For Glacier Restaurants, Digital Gift Cards are a Mobile Appetizer

Glacier Restaurants, having examined the wide array of choices to tap mobile technology, has concluded that the best entry-level mobile transaction is the digital gift card.

The Whitefish, Mont.-based company, which operates brands throughout the Pacific Northwest, is adding digital gift cards, which require less of a financial investment than open-loop options such as Apple Pay. It's also less of a cultural change for patrons, who may be accustomed to using digital gift cards and coupons from Groupon, Amazon.com and other e-merchants.

"With an option that ties into our point of sale systems, we don't want to do it if it's not going to be easy for our staff or our guests," said Erica Terrell, director of marketing for the Glacier Restaurant Group. "It has to be completely streamlined."

Glacier is using gift card technology from Yiftee and Cayan, which support the ability to send gift cards via text, email or Twitter. For Cayan, which used to be called Merchant Warehouse, the Yiftee tie-in is part of a broader strategy to transform from a traditional merchant services reseller to a technology-focused company.

"We're looking for things that go beyond the conventional 'you present your wallet and make a payment,'" said Neil Axe, director of product management for value-added services at Cayan, which last year acquired Opticard to diversify its gift card offerings. "Our relationship with Yiftee allows us, in a white label way, to enable merchants to offer gift cards that can be send in real time in whatever venue works for the consumer."

Glacier has initially deployed the Yiftee/Cayan digital gift card system at MacKenzie River Pizza, a chain Glacier operates in its northwestern footprint.

By mixing in mobile devices and social media are designed, gift cards can become more casual and less tied to specific events or holidays—more of smaller and frequent way to say "thank you," said Terrell, adding the restaurant company will still sell plastic gift cards.

The digital card feature is personalized and branded to the restaurant and can be stored and redeemed on the consumer's mobile device.   

"It's a way to monetize the social channel and gives an opportunity to incentivize our consumers to purchase a gift card for a simple reason," Terrell said.

What's less simple is how to weave mobile technology into other transactions. "In the long term we have mobile payments in the pipeline but finding the right solution is the key," Terrell said.

There are lots of options for restaurants to add mobile payments, as well as digital gift card apps like Starbucks that also allow preordering. Loyalty programs can also be woven into payments apps.

But the new technology does come with an adjustment for merchants, and thus far contactless mobile payment options have not taken hold in a major way for consumers and businesses other than Starbucks, which accepts just over one in five U.S. in-store payments through its mobile app.

Digital gift cards do show some potential for broad adoption by both merchants and consumers.
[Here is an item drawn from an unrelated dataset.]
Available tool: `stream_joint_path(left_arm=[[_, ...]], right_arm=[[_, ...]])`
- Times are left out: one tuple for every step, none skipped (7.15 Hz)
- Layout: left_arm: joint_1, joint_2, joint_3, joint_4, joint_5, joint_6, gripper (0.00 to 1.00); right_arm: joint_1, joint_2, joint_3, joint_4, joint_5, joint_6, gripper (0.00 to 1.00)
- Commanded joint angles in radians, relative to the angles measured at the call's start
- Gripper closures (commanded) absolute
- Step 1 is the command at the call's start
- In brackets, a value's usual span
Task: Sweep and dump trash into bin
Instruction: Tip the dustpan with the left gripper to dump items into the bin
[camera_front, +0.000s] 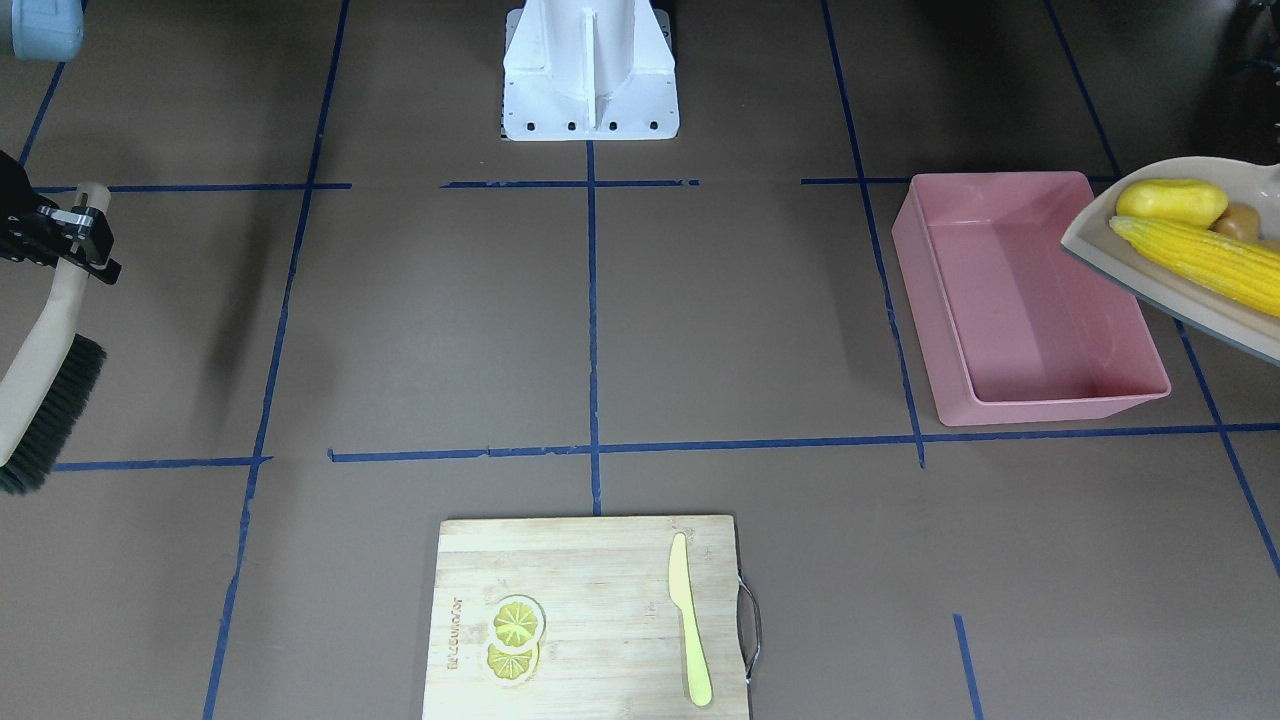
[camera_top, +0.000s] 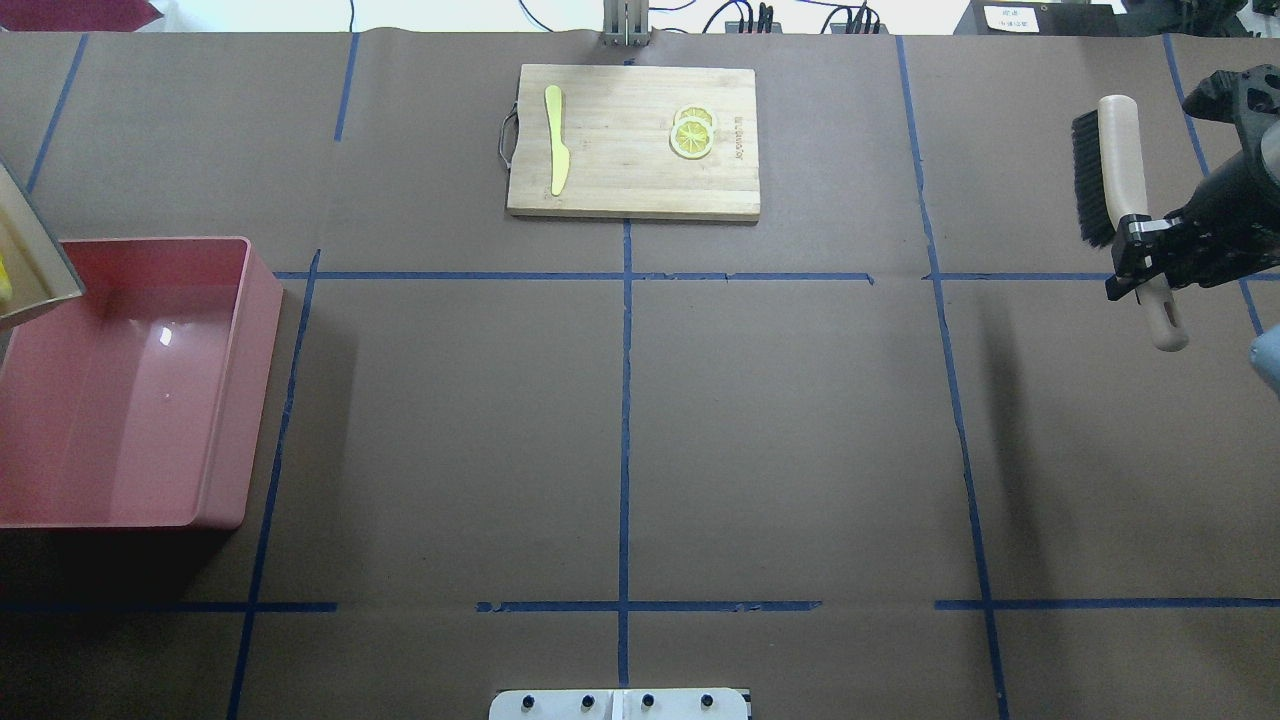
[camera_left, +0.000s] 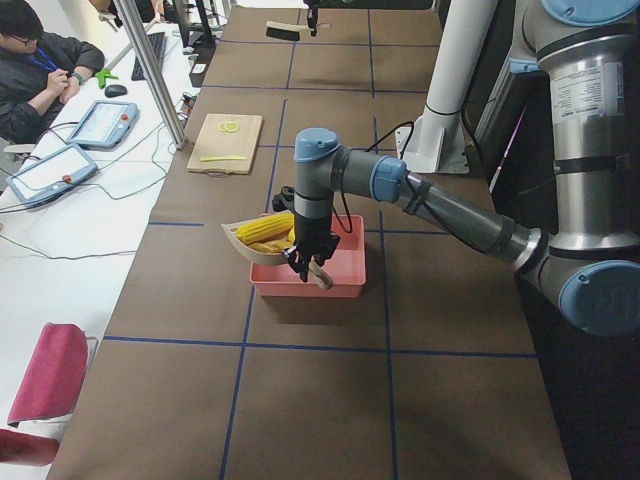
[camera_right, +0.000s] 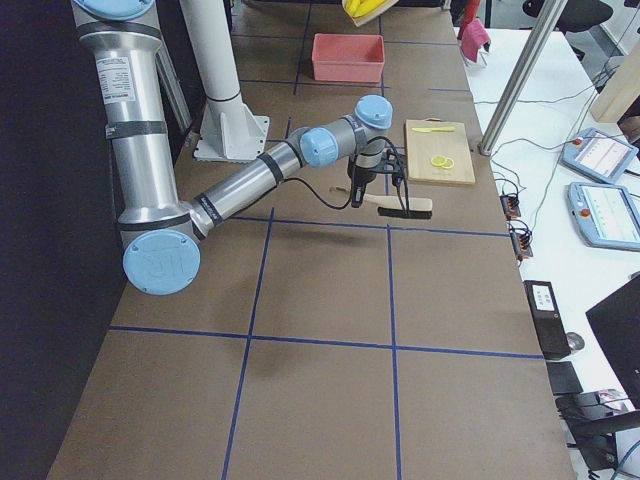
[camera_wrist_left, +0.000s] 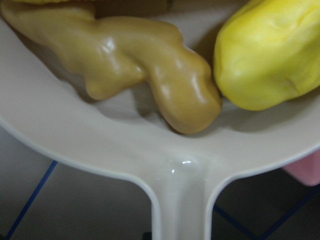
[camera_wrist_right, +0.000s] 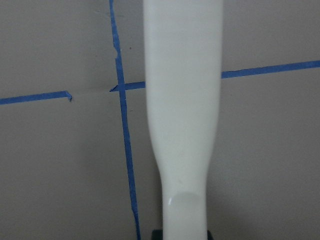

Writing for PaymentsSource, Timm Walsh, chair of the board of directors of the Retail Gift Card Association, noted 80% of consumers want the gift cards they buy to be easily redeemable online or in person based on the recipient's preference, according to research. Also, 98% of recipients redeem in a variety of channels, including in-store, online mobile or a combination of options.

"The [Yiftee/Cayan] option is a good introduction to other things on mobile," Terrell said.